You are viewing a plain text version of this content. The canonical link for it is here.
Posted to issues@spark.apache.org by "Yuechen Chen (JIRA)" <ji...@apache.org> on 2017/05/05 06:12:04 UTC
[jira] [Created] (SPARK-20608) Standby namenodes should be allowed
to included in yarn.spark.access.namenodes to support HDFS HA
Yuechen Chen created SPARK-20608:
------------------------------------
Summary: Standby namenodes should be allowed to included in yarn.spark.access.namenodes to support HDFS HA
Key: SPARK-20608
URL: https://issues.apache.org/jira/browse/SPARK-20608
Project: Spark
Issue Type: Bug
Components: Spark Submit, YARN
Affects Versions: 2.1.0, 2.0.1
Reporter: Yuechen Chen
If one Spark Application need to access remote namenodes, ${yarn.spark.access.namenodes} should be only be configged in spark-submit scripts, and Spark Client(On Yarn) would fetch HDFS credential periodically.

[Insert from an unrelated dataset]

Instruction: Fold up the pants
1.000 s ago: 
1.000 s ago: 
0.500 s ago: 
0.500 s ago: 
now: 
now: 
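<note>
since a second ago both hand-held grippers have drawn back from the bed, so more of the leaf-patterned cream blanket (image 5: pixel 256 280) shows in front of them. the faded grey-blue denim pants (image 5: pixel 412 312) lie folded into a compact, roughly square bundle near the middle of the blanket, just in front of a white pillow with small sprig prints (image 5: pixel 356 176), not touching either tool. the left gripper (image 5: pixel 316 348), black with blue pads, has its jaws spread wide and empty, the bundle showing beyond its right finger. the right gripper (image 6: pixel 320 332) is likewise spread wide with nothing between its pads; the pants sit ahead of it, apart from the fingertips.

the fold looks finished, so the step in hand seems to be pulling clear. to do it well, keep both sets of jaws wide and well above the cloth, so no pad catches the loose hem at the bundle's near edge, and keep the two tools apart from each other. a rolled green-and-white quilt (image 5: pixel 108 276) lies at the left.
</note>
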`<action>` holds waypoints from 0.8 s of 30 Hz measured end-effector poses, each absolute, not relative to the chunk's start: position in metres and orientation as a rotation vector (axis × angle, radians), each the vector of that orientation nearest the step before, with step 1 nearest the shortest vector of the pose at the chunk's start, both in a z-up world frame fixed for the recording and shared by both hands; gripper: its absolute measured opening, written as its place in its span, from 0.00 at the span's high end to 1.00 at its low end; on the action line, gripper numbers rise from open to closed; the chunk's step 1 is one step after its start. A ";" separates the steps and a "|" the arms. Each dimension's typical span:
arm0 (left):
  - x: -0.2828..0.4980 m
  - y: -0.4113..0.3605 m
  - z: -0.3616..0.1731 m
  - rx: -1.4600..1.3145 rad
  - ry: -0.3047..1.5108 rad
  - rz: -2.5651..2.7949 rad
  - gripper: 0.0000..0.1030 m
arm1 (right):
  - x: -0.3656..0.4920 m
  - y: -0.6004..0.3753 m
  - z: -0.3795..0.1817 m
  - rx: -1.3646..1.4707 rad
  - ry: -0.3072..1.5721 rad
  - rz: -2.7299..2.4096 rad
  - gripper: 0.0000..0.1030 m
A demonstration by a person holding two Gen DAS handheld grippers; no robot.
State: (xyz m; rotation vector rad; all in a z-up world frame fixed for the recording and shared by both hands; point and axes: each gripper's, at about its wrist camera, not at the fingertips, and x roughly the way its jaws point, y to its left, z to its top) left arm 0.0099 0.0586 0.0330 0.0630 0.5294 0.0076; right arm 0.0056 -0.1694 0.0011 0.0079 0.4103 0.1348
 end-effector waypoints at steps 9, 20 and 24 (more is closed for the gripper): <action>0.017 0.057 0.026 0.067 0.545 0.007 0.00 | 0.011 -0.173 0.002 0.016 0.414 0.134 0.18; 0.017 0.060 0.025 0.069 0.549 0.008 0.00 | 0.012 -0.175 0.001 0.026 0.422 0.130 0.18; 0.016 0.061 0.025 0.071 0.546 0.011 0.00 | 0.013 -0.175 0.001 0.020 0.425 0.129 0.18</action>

If one hadoop cluster is configured by HA, there would be one active namenode and at least one standby namenode.
However, if ${yarn.spark.access.namenodes} includes both active and standby namenodes, Spark Application will be failed for the reason that the standby namenode would not access by Spark for org.apache.hadoop.ipc.StandbyException.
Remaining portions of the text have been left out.